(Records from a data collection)
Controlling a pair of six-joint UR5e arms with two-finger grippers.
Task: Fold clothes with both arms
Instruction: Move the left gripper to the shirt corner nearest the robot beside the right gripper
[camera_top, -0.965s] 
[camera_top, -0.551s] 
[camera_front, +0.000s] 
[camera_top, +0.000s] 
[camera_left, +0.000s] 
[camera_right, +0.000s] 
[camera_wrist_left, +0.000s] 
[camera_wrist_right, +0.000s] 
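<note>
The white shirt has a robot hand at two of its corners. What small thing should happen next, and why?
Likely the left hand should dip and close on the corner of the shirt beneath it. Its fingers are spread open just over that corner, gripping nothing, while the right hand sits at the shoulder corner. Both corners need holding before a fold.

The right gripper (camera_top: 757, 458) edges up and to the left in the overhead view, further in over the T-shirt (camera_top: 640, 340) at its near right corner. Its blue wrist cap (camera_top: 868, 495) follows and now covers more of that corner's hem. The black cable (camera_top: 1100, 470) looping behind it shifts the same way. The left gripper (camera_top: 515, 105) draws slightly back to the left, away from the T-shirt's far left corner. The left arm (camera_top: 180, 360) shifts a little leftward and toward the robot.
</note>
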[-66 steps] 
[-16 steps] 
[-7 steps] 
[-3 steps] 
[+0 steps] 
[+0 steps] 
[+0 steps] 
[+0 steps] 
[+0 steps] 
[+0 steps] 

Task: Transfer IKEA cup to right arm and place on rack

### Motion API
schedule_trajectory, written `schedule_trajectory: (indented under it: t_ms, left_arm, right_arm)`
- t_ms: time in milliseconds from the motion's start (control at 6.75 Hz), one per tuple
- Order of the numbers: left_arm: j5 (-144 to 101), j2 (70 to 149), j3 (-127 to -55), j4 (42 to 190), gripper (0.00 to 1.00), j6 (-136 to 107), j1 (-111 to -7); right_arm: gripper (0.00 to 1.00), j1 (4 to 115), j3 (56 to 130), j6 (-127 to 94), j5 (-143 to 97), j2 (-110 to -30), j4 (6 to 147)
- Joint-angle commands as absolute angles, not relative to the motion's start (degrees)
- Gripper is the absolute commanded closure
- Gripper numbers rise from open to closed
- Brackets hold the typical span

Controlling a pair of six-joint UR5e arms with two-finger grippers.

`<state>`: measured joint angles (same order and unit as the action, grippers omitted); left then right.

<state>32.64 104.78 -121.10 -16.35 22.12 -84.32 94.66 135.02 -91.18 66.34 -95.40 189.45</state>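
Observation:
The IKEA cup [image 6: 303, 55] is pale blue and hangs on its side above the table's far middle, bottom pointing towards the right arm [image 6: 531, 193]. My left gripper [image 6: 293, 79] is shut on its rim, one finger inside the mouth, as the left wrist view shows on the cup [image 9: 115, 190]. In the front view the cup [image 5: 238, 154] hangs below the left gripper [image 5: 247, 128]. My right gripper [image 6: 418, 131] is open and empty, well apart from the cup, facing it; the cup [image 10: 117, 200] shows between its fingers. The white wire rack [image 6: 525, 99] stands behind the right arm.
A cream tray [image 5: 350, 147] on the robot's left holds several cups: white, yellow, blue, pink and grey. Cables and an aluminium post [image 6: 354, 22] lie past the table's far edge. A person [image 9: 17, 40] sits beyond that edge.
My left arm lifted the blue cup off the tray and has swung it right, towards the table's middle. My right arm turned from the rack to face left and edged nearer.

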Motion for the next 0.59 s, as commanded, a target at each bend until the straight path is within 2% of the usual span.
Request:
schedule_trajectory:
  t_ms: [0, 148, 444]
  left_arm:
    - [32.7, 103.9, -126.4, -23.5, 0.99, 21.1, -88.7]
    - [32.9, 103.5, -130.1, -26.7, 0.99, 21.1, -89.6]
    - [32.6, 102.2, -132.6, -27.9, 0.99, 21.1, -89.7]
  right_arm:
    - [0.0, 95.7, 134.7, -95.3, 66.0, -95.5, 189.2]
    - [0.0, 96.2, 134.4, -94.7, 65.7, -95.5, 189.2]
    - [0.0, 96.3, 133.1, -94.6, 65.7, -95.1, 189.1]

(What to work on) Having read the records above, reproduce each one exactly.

(Task output)
Controlling a pair of six-joint UR5e arms with two-finger grippers.
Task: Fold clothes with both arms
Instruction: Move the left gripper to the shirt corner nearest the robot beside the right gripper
[camera_top, -0.965s] 
[camera_top, -0.551s] 
[camera_front, +0.000s] 
[camera_top, +0.000s] 
[camera_left, +0.000s] 
[camera_right, +0.000s] 
[camera_wrist_left, +0.000s] 
[camera_wrist_right, +0.000s] 
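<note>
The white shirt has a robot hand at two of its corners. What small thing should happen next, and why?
Likely the left hand should dip and close on the corner of the shirt beneath it. Its fingers are spread open just over that corner, gripping nothing, while the right hand sits at the shoulder corner. Both corners need holding before a fold.

The right gripper (camera_top: 757, 458) edges up and to the left in the overhead view, further in over the T-shirt (camera_top: 640, 340) at its near right corner. Its blue wrist cap (camera_top: 868, 495) follows and now covers more of that corner's hem. The black cable (camera_top: 1100, 470) looping behind it shifts the same way. The left gripper (camera_top: 515, 105) draws slightly back to the left, away from the T-shirt's far left corner. The left arm (camera_top: 180, 360) shifts a little leftward and toward the robot.
</note>
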[-66 steps] 
[-16 steps] 
[-7 steps] 
[-3 steps] 
[+0 steps] 
[+0 steps] 
[+0 steps] 
[+0 steps] 
[+0 steps] 
[+0 steps] 

Task: Transfer IKEA cup to right arm and place on rack

### Motion API
schedule_trajectory, written `schedule_trajectory: (indented under it: t_ms, left_arm, right_arm)`
- t_ms: time in milliseconds from the motion's start (control at 6.75 Hz), one per tuple
- Order of the numbers: left_arm: j5 (-144 to 101), j2 (70 to 149), j3 (-127 to -55), j4 (42 to 190), gripper (0.00 to 1.00), j6 (-136 to 107), j1 (-111 to -7); right_arm: gripper (0.00 to 1.00), j1 (4 to 115), j3 (56 to 130), j6 (-127 to 94), j5 (-143 to 97), j2 (-110 to -30), j4 (6 to 147)
- Joint-angle commands as absolute angles, not relative to the motion's start (degrees)
- Gripper is the absolute commanded closure
- Gripper numbers rise from open to closed
- Brackets hold the typical span

Controlling a pair of six-joint UR5e arms with two-finger grippers.

`<state>`: measured joint angles (same order and unit as the action, grippers omitted); left then right.

<state>32.64 104.78 -121.10 -16.35 22.12 -84.32 94.66 135.02 -91.18 66.34 -95.40 189.45</state>
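Observation:
The IKEA cup [image 6: 303, 55] is pale blue and hangs on its side above the table's far middle, bottom pointing towards the right arm [image 6: 531, 193]. My left gripper [image 6: 293, 79] is shut on its rim, one finger inside the mouth, as the left wrist view shows on the cup [image 9: 115, 190]. In the front view the cup [image 5: 238, 154] hangs below the left gripper [image 5: 247, 128]. My right gripper [image 6: 418, 131] is open and empty, well apart from the cup, facing it; the cup [image 10: 117, 200] shows between its fingers. The white wire rack [image 6: 525, 99] stands behind the right arm.
A cream tray [image 5: 350, 147] on the robot's left holds several cups: white, yellow, blue, pink and grey. Cables and an aluminium post [image 6: 354, 22] lie past the table's far edge. A person [image 9: 17, 40] sits beyond that edge.
My left arm lifted the blue cup off the tray and has swung it right, towards the table's middle. My right arm turned from the rack to face left and edged nearer.
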
Motion for the next 0.59 s, as commanded, a target at each bend until the straight path is within 2% of the usual span.
Request:
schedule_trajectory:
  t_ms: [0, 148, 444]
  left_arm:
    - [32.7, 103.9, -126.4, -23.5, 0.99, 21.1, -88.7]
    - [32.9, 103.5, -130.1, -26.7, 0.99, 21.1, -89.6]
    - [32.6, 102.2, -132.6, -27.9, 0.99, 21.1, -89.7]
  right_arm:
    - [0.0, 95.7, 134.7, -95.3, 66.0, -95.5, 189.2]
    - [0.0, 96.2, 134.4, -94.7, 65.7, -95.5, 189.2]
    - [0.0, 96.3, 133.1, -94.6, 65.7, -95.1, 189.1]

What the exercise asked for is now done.